**Work to be completed:**
Scan the data below. Pull out each line where "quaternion" occurs.

————

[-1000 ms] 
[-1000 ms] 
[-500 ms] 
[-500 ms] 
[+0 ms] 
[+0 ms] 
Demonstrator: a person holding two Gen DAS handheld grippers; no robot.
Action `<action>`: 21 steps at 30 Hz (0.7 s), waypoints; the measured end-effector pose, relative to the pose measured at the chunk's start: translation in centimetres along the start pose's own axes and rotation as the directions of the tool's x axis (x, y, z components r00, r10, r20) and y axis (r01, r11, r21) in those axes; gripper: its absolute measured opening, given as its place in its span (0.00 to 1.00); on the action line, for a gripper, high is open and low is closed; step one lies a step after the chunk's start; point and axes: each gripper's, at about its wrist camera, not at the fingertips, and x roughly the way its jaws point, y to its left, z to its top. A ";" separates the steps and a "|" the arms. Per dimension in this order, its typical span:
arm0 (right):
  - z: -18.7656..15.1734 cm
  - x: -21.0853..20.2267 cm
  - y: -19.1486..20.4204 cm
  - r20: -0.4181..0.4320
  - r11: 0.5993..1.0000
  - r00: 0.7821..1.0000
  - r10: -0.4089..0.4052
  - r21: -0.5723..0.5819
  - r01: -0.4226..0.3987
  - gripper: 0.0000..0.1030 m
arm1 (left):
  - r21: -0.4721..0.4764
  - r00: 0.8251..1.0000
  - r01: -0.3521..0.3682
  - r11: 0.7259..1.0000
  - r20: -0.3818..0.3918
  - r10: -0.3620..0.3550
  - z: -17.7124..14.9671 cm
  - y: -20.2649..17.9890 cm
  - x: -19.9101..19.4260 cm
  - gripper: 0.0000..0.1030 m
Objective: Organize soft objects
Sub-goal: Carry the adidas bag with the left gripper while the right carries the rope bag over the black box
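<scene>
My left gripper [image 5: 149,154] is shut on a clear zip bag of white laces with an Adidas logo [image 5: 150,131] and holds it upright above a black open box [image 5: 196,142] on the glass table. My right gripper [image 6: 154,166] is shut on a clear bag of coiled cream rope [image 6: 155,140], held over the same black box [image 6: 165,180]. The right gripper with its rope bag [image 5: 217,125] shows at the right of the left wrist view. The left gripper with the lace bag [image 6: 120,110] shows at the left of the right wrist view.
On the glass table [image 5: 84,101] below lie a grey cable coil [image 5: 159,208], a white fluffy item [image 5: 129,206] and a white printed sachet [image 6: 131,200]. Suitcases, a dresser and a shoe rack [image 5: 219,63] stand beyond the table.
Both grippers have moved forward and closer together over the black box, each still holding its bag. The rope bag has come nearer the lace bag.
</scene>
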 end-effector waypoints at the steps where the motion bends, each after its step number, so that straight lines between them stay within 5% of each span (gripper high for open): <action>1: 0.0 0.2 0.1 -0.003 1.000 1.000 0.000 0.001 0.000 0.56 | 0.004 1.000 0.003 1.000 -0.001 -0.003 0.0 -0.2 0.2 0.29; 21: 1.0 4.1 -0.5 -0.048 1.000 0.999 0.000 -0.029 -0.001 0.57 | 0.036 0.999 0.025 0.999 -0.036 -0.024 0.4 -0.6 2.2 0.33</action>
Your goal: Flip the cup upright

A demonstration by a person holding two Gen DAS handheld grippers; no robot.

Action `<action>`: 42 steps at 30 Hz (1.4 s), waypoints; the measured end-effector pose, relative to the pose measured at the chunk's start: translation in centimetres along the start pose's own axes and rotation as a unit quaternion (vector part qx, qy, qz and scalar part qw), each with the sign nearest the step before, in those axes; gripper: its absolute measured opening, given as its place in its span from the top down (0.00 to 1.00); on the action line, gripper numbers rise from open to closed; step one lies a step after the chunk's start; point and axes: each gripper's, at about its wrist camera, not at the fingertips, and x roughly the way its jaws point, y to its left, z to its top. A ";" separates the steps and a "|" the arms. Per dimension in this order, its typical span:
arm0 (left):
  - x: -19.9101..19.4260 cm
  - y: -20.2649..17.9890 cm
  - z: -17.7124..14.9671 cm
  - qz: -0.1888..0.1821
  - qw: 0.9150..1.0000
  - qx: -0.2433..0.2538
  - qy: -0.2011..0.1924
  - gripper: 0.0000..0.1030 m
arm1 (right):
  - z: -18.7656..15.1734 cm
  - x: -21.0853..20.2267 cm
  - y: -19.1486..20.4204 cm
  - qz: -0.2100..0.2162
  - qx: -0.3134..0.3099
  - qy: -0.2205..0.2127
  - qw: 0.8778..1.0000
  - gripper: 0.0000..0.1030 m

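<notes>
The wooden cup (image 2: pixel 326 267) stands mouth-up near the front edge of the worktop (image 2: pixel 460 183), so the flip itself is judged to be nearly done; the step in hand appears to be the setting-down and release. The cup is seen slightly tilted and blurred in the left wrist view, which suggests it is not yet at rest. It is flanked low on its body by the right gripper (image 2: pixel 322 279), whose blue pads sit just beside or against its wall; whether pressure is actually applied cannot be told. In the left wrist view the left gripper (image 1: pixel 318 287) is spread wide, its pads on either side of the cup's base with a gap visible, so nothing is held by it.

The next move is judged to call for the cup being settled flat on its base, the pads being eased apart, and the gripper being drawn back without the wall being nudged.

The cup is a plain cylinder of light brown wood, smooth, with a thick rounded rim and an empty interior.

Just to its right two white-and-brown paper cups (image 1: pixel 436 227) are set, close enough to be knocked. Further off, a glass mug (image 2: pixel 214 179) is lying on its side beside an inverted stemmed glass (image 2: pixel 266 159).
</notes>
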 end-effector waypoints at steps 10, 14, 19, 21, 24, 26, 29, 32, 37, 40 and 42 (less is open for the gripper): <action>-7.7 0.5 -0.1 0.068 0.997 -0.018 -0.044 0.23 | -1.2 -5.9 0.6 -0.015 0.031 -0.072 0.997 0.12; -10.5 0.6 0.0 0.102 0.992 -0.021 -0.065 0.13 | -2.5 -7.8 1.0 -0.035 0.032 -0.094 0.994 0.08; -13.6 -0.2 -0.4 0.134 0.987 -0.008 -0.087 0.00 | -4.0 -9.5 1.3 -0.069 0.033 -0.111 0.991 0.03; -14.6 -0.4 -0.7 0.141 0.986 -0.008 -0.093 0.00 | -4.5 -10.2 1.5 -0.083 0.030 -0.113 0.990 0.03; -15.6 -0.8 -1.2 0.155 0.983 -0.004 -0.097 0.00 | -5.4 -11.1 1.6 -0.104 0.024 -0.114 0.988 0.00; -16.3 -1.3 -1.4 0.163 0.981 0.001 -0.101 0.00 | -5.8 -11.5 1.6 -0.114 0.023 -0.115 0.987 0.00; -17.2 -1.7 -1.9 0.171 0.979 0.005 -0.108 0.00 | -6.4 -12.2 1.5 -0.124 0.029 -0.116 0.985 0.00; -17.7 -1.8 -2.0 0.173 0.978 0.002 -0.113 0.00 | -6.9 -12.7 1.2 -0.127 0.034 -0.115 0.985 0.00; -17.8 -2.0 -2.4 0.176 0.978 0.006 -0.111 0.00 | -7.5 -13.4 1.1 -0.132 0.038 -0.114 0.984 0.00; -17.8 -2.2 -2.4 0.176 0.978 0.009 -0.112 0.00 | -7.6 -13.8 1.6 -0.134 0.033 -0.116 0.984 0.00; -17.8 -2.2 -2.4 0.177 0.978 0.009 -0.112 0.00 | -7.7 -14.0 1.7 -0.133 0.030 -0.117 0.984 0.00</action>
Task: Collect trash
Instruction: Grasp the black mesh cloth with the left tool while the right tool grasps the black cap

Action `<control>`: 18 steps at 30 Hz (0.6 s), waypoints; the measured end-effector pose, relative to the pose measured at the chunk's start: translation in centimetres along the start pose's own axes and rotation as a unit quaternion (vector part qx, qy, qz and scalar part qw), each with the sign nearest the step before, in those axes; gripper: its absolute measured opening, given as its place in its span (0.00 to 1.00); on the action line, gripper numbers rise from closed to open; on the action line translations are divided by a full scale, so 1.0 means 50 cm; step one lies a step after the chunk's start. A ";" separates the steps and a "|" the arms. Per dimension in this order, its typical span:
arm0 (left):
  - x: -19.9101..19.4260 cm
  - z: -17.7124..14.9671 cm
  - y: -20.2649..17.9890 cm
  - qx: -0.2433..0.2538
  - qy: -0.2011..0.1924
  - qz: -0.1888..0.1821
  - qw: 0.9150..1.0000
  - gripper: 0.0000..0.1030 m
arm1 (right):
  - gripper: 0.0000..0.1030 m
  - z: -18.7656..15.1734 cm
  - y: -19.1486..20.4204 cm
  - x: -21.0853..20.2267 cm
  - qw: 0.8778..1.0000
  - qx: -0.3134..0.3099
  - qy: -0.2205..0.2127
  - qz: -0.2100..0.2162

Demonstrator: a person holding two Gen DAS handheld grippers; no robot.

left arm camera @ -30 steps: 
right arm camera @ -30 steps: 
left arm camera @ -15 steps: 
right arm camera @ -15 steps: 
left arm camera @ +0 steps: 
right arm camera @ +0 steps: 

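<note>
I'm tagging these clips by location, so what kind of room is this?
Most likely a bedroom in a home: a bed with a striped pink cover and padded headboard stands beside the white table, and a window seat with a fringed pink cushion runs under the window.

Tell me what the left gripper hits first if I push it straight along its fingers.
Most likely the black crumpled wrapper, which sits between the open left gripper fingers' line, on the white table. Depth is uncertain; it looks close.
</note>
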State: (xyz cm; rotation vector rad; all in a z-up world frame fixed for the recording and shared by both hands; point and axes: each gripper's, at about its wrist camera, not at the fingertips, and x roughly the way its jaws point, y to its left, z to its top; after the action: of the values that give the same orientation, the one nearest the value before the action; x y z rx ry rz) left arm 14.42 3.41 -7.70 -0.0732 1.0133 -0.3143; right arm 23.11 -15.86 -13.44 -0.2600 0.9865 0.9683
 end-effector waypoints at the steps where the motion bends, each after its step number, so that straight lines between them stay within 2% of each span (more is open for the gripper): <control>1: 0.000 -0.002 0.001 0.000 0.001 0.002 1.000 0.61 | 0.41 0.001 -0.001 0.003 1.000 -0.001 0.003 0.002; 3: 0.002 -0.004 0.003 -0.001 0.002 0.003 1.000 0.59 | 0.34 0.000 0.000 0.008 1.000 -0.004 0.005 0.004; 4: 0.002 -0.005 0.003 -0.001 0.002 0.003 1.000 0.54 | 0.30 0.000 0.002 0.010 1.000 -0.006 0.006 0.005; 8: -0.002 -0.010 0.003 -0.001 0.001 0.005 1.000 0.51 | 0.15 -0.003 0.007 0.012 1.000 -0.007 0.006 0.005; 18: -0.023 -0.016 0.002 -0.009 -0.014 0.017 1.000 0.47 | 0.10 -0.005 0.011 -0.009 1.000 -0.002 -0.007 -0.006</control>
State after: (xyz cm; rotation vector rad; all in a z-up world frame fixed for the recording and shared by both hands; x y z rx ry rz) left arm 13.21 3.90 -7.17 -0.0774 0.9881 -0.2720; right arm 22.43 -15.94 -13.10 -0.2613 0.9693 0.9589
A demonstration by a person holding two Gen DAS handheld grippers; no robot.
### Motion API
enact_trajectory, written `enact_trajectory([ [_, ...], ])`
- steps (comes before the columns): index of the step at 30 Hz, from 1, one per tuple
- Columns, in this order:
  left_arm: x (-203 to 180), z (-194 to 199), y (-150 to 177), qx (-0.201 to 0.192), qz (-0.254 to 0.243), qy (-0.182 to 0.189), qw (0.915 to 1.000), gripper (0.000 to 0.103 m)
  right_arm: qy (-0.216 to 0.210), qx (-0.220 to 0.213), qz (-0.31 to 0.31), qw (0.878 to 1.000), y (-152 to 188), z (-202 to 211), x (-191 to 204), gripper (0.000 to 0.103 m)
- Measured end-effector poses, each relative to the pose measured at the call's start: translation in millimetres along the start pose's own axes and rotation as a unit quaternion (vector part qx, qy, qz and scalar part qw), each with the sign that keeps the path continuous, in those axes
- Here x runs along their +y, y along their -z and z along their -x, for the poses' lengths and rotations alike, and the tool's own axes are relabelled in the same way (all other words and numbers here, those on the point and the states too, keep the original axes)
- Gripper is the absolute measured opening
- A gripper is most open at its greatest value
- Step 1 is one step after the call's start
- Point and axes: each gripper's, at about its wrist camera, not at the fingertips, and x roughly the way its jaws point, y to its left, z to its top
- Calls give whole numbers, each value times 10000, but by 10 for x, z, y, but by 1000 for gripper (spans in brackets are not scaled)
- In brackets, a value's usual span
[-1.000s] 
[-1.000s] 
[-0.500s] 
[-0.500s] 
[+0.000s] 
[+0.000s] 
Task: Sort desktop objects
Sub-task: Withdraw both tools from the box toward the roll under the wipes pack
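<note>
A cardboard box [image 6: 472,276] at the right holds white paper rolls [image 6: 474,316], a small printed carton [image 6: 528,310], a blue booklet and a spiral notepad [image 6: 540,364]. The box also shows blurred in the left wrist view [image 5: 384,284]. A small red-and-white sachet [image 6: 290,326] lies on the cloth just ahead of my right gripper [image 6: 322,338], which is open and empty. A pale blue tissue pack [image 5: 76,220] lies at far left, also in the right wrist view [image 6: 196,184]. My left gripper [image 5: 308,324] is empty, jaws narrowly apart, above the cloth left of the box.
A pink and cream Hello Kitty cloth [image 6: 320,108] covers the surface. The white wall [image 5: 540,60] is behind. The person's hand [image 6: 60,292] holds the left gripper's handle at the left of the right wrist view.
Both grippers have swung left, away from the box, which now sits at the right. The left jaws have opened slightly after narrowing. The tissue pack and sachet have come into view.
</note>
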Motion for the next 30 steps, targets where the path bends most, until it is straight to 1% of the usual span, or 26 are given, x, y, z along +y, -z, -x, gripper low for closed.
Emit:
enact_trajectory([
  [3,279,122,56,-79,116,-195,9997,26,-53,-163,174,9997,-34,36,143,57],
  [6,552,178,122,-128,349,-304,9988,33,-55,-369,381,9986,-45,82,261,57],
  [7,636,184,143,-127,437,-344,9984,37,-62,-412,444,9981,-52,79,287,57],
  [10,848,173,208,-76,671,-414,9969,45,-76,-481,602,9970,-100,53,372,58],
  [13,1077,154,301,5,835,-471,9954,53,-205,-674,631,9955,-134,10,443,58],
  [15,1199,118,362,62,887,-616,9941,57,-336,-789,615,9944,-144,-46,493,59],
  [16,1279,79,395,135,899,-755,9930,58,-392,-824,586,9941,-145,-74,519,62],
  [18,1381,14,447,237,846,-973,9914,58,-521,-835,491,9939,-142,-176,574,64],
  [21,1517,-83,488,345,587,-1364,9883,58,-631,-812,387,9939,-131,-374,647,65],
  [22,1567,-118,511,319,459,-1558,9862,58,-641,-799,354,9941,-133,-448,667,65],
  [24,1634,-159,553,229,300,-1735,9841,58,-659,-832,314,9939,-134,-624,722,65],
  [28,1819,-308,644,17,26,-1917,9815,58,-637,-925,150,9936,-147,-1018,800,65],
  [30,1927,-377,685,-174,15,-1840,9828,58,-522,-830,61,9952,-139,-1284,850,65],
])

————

**Output:**
Action `<action>`: 42 steps at 30 Hz (1.4 s), waypoints; the measured end-effector pose, relative to the pose measured at the chunk's start: translation in centimetres along the start pose's own axes and rotation as a unit quaternion (vector part qx, qy, qz and scalar part qw), each with the sign nearest the step before, in those axes; gripper: its absolute measured opening, given as its place in its span from the top down (0.00 to 1.00); on the action line, gripper numbers rise from open to closed; step one lies a step after the chunk's start; point and axes: each gripper's, at about its wrist camera, not at the fingertips, and x roughly the way its jaws point, y to its left, z to its top. A ";" separates the steps and a "|" the arms. Per dimension in this order, its typical span:
Action `<control>`: 18 steps at 30 Hz (0.6 s), waypoints; the measured end-effector pose, relative to the pose measured at the chunk's start: translation in centimetres along the start pose's own axes and rotation as a unit quaternion (vector part qx, qy, qz and scalar part qw), each with the sign nearest the step before, in those axes; gripper: its absolute measured opening, given as its place in its span (0.00 to 1.00); on the action line, gripper numbers rise from closed to open; on the action line translations are divided by a full scale, so 1.0 means 50 cm; step one lies a step after the chunk's start. A ";" separates the steps and a "|" the arms. Per dimension in this order, its typical span:
- Measured end-effector poses, each relative to the pose measured at the call's start: translation in millimetres along the start pose's own axes and rotation as a unit quaternion (vector part qx, qy, qz and scalar part qw), each with the sign that keeps the path continuous, in those axes

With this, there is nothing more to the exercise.